System Diagnostics and Troubleshooting Scenarios

Run diagnostic tests to verify the operation of a server when it is newly installed, when it is upgraded or modified, and when it fails. The following sections list the common testing scenarios:

New System

  1. Before installing options into a new system, run these diagnostic tests in the following order:
    • HWdiag

    • UEFIdiag

    Tests failed: If the tests identify a server failure:

    • Check the server Product Notes or Release Notes for the product or option for any known conditions that might cause a diagnostic test to fail.

    • If the solution to the problem is not in the Product Notes or Release Notes, assume that the server was damaged in shipment. Terminate the installation process, and notify Oracle Service personnel. This ensures that the server is covered under warranty.

    If you experience a network connectivity problem when placing a server into service for the first time, ensure that the network access point for the server is activated.

    Tests passed: If the server passes the tests and has no optional components to install, you can place the server into service.

    If the server passes the test and you have optional components to install, install the options and re-run the tests.

    • If the server passes the test with the new components installed, you can place the server into service.

    • If the diagnostic tests reveal that a newly installed component is faulty, remove the component and return the component for replacement.

Upgraded System

  1. Before installing a server upgrade (memory, hard disk drives, I/O cards, or power supply) to an in-service server, take the server out of service and run these diagnostic tests in the following order:
    • HWdiag

    • UEFIdiag

  2. Install the server upgrade.
  3. In Oracle ILOM Health Status, view Open Problems to determine and fix any errors or faults.
  4. Run the HWdiag and UEFIdiag diagnostic tests again.
    • Tests failed: If the diagnostic tests fail, one of the installed options was faulty or the server was damaged when you installed the option.

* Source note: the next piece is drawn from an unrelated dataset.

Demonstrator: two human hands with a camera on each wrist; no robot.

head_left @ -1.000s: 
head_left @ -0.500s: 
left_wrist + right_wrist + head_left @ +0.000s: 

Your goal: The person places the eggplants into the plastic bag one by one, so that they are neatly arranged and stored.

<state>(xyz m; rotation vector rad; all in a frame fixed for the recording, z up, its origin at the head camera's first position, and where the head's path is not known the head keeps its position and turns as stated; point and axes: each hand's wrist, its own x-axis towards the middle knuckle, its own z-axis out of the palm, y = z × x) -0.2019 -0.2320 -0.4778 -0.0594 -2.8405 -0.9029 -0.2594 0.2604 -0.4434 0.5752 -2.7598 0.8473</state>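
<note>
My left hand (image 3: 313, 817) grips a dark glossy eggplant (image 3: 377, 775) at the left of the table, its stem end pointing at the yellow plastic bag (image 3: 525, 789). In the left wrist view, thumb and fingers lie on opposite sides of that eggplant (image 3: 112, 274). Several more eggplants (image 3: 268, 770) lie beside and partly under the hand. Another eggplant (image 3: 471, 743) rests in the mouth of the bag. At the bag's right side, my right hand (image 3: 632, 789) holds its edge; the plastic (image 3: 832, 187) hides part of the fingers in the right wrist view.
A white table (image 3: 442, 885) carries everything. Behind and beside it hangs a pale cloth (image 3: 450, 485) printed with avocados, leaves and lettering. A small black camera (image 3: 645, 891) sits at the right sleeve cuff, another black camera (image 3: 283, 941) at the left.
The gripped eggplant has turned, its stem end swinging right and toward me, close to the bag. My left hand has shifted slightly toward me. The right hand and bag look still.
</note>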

In either case, remove and replace the faulty component, run the diagnostic tests again to confirm that the problem has been corrected, and place the server into service.

    • Tests passed: Place the server into service.

    Note:

    If the failed component is a non-replaceable component on the server's motherboard, return the motherboard to Oracle for repair, or order a replacement motherboard and have it installed in the field by authorized Oracle Service personnel.

Production System

If the server has been operating problem-free for a long time, and then the Fault-Service Required indicator LED on the server illuminates, do the following:

  1. Check Oracle ILOM for Open Problems. See Administering Open Problems.
  2. If you find an open problem, take the appropriate action to repair or replace the faulty component.

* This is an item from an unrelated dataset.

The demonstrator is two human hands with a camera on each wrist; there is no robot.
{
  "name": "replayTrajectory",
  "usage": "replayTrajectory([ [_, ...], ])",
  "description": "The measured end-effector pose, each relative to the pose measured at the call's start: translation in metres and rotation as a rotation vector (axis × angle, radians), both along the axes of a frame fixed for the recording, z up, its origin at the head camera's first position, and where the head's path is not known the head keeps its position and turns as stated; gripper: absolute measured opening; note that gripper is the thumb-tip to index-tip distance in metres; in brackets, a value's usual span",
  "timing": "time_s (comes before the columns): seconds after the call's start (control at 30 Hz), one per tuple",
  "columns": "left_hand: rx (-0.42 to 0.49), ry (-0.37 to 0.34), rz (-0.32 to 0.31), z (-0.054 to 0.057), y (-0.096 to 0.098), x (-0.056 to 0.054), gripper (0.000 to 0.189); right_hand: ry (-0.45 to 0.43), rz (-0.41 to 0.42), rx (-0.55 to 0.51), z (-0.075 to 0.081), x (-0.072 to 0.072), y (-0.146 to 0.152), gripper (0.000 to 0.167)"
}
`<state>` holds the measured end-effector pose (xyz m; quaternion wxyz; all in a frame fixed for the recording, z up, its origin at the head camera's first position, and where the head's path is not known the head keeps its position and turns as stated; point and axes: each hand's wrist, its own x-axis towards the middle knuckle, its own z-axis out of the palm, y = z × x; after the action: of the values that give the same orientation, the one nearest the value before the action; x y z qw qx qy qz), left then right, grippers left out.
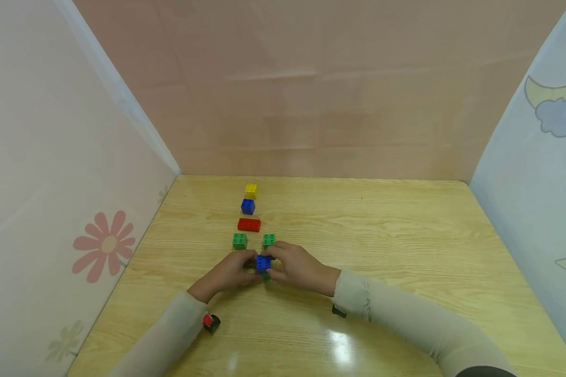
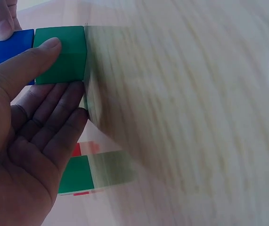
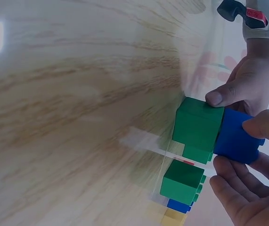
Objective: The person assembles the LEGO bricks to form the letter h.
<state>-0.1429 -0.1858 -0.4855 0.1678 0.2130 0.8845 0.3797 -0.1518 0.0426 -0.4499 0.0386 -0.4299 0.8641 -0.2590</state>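
A: Where's the main part?

B: The held blue block (image 1: 263, 263) is studs up, directly on the lower green block (image 2: 66, 59), which stands on the worktop (image 1: 405, 235). Thin seam between the two; can't tell if they're fully seated.

A: Hands?

B: Both busy. Right hand (image 1: 299, 267) pinches the blue by its sides, thumb near, fingers round the far side. Left hand (image 1: 228, 269) grips the green, thumb on its near face, fingers behind (some fingertip contact is hidden).

A: Why split it that way?

B: My read: left is the clamp, right is the positioner. With the base pinned, it shouldn't skate on a smooth top when pushed. Side grips also leave the blue's upper studs visible.

A: Neighbours?

B: Just beyond, the left green block (image 1: 239, 241) and right green block (image 1: 269, 240), side by side with a gap. Right one is close to the right fingers, so I'd call that the knock risk. Then the red block (image 1: 249, 225), long side across, then the far blue block (image 1: 248, 206), then the yellow block (image 1: 251, 190) farthest out.

A: Why a line?

B: Likely access: gaps leave finger room round each, and all are within reach past the hands.

A: Wrist gear?

B: Black-and-red wrist unit (image 1: 211, 323) by the left cuff, well apart from the blocks.
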Motion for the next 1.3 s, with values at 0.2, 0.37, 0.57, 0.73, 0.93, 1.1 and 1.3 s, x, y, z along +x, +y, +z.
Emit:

    Oracle ILOM typically clears open problems after you repair or replace the faulty component.

  3. If the problem is not resolved, remove the AC power cords from the server and press the Fault Remind button on the motherboard, which illuminates any internal Fault LEDs and indicates which CRU or FRU is faulty.
  4. If the failed component is a customer-replaceable unit (CRU), replace it. For x86 servers, CRUs are defined in the server Service Manual and the Oracle System Handbook. You must have an account to access the handbook.

    You can access the Oracle System Handbook from My Oracle Support.

  5. If the failed component is a field-replaceable unit (FRU), initiate a service request with Oracle Service. FRUs are defined in the server Service Manual and Oracle System Handbook.

    Note:

    If the failed component is a non-replaceable component on the server motherboard, return the motherboard to Oracle for repair, or order a replacement motherboard and have it installed in the field by authorized Oracle Service personnel.